◆ **Your goal**
For the listing that follows, report how many lines contain the word "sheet", giving the number and no other text.

++++ Provided material ++++

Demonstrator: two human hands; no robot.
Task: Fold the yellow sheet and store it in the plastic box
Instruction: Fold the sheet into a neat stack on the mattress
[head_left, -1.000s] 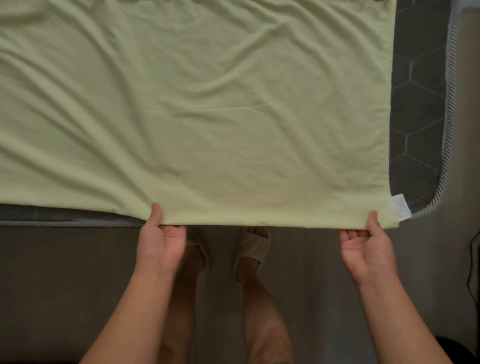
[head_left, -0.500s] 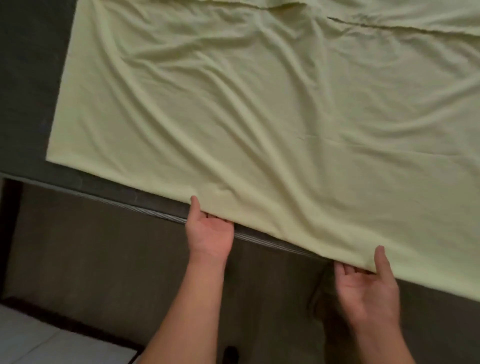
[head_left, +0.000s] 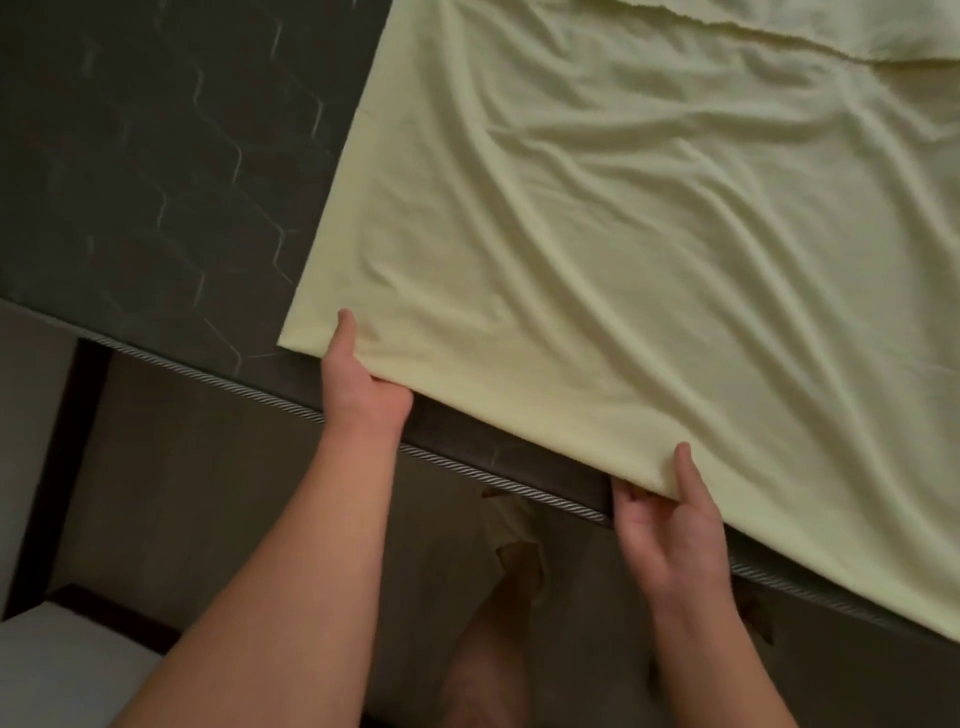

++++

◆ **Reply to the exercise**
2